You can send system and container logs from OpenShift Container Platform nodes to external endpoints using the syslog protocol. The fluentd syslog output plug-in supports this.
Logs sent via syslog are not encrypted and, therefore, insecure.
See Sending Logs to an External Syslog Server for more information.
Prometheus remains in Technology Preview and is not for production workloads. Prometheus, AlertManager, and AlertBuffer versions are now updated and node-exporter is now included:
You can deploy Prometheus on an OpenShift Container Platform cluster, collect Kubernetes and infrastructure metrics, and get alerts. You can see and query metrics and alerts on the Prometheus web dashboard. Alternatively, you can bring your own Grafana and hook it up to Prometheus.
See Prometheus on OpenShift for more information.
Previously, Jenkins worker pods would often consume too much or too little memory. Now, a startup script intelligently looks at pod limits and environment variables are appropriately set to ensure limits are respected for spawned JVMs.
CLI plug-ins are currently in Technology Preview and not for production workloads.

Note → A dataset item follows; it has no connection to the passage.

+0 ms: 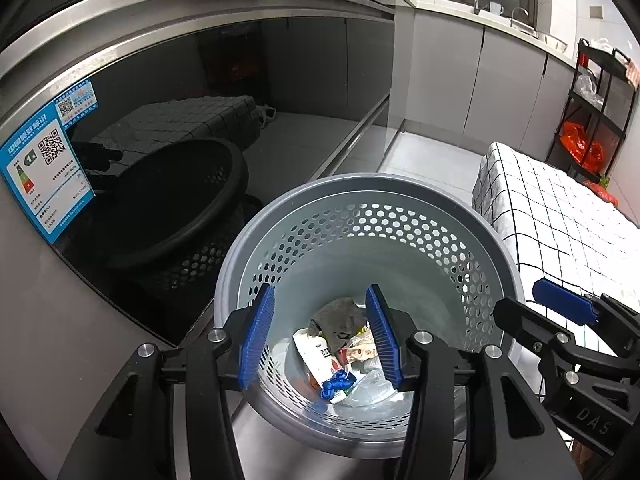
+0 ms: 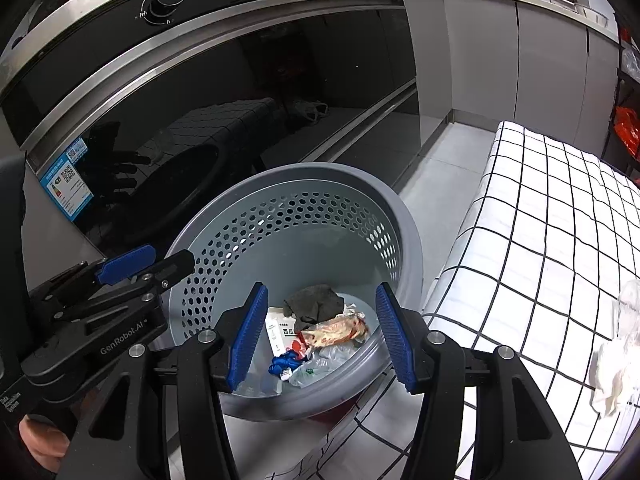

Usually called plug-ins or binary extensions, this feature allows you to
extend the default set of
oc commands available and, therefore, allows you to
perform new tasks.
See Extending the CLI for information on how to install and write extensions for the CLI.
Previously, there was not a way to set a default toleration on build pods so they could be placed on build-specific nodes. The build defaulter is now updated to allow the specification of a toleration value, which is applied to the build pod upon creation.
See Configuring Global Build Defaults and Overrides for more information.
Quickly get to the catalog from within a project by clicking Catalog in the left navigation.
To quickly find services from within project view, type in your search criteria.